# [Exercise goal]
Each line in the listing below that includes "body" should be counted; give the total and nothing more.

# [Provided material]
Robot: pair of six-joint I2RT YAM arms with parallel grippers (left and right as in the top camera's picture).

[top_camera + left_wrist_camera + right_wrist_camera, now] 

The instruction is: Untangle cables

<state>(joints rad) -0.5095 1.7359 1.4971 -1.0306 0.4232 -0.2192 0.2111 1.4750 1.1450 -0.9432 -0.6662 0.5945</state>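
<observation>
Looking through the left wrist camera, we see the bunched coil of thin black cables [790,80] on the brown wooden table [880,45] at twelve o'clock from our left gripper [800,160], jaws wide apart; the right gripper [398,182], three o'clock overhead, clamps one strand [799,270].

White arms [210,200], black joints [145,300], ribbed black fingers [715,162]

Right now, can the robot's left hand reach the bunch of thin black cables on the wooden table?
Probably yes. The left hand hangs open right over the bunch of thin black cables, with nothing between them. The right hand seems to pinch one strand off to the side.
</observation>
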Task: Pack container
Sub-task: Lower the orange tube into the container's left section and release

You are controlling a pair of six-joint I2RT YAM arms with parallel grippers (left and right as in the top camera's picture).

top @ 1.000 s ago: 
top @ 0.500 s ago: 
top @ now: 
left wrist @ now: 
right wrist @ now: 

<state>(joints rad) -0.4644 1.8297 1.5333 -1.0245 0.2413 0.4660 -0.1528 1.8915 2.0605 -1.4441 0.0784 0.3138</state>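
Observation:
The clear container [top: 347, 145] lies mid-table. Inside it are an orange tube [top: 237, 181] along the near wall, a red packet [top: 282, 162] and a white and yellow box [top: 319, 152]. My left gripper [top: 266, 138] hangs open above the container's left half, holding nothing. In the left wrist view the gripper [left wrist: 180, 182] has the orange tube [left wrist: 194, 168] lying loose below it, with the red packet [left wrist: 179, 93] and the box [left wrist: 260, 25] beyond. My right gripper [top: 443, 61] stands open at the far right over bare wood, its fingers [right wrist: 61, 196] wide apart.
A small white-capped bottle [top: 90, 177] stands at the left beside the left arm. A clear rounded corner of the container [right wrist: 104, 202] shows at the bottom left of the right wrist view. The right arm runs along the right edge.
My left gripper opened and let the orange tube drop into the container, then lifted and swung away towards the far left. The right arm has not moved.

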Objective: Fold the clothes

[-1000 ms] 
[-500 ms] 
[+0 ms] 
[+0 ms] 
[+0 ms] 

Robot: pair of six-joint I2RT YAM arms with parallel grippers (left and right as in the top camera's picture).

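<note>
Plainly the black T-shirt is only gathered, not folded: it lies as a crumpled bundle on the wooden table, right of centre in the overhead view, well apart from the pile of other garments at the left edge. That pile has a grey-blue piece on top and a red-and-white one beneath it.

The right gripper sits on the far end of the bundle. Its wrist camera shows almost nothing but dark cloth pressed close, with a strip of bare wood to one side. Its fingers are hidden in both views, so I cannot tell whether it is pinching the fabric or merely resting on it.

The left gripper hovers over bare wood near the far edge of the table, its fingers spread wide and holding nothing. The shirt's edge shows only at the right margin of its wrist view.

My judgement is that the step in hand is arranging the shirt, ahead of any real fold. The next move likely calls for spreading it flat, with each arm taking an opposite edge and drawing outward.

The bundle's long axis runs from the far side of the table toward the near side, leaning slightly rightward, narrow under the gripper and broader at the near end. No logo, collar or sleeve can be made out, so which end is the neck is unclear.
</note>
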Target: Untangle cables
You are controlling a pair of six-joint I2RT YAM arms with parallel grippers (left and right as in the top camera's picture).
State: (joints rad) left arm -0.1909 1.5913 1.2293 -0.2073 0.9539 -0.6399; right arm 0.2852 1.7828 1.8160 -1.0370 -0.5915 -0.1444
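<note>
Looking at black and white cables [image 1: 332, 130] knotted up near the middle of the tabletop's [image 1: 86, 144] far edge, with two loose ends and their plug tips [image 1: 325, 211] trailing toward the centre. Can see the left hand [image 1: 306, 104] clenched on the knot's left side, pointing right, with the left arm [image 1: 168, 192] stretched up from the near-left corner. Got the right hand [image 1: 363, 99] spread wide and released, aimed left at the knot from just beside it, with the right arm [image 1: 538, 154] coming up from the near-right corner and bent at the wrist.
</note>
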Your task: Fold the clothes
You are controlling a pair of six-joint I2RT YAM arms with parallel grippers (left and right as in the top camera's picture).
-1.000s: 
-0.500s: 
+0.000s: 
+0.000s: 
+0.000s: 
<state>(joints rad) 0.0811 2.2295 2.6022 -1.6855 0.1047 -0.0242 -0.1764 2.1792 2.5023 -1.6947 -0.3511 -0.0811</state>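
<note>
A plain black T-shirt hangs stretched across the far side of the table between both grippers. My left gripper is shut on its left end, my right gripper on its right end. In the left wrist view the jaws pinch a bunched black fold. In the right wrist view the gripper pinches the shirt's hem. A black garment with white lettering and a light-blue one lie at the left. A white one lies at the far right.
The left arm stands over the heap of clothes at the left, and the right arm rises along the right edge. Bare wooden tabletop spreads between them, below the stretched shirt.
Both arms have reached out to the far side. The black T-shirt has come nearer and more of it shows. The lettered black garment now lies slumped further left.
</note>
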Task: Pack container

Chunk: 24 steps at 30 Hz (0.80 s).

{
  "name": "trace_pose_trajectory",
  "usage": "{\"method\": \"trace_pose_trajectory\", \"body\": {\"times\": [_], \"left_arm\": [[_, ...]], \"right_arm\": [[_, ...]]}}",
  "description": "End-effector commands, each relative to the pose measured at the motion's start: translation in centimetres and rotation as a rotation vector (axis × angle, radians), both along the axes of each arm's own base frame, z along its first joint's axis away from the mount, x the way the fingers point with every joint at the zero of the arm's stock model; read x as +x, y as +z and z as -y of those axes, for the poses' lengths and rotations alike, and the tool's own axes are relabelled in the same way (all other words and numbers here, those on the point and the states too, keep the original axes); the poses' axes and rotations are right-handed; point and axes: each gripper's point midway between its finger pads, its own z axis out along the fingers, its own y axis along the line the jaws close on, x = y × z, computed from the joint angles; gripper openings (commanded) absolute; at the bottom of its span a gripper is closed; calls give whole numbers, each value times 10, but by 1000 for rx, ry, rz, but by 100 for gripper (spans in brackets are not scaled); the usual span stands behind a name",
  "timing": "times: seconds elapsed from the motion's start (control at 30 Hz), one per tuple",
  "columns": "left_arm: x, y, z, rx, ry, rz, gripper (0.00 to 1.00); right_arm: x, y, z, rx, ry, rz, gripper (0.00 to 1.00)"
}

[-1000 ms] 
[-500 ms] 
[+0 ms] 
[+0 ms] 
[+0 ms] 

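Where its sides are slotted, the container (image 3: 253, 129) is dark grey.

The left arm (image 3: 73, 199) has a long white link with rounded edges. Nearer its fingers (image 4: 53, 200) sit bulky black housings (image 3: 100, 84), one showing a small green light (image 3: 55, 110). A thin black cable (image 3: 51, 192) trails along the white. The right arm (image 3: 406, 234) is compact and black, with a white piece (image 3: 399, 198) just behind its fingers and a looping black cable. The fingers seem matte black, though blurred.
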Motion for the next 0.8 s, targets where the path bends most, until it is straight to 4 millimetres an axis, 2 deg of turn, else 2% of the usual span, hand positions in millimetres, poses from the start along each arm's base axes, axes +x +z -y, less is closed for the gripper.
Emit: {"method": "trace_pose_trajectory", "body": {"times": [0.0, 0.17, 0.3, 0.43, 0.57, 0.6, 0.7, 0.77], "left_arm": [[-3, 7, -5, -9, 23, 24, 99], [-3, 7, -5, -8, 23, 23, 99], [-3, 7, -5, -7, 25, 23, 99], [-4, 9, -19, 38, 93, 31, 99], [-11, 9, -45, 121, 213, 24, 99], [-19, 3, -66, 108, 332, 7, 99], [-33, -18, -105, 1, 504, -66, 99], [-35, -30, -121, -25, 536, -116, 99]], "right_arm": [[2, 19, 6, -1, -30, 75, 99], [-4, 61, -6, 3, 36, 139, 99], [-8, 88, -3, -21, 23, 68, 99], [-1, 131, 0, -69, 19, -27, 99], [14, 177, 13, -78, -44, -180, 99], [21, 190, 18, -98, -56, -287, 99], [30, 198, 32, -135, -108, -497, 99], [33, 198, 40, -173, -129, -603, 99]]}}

# [Answer]
2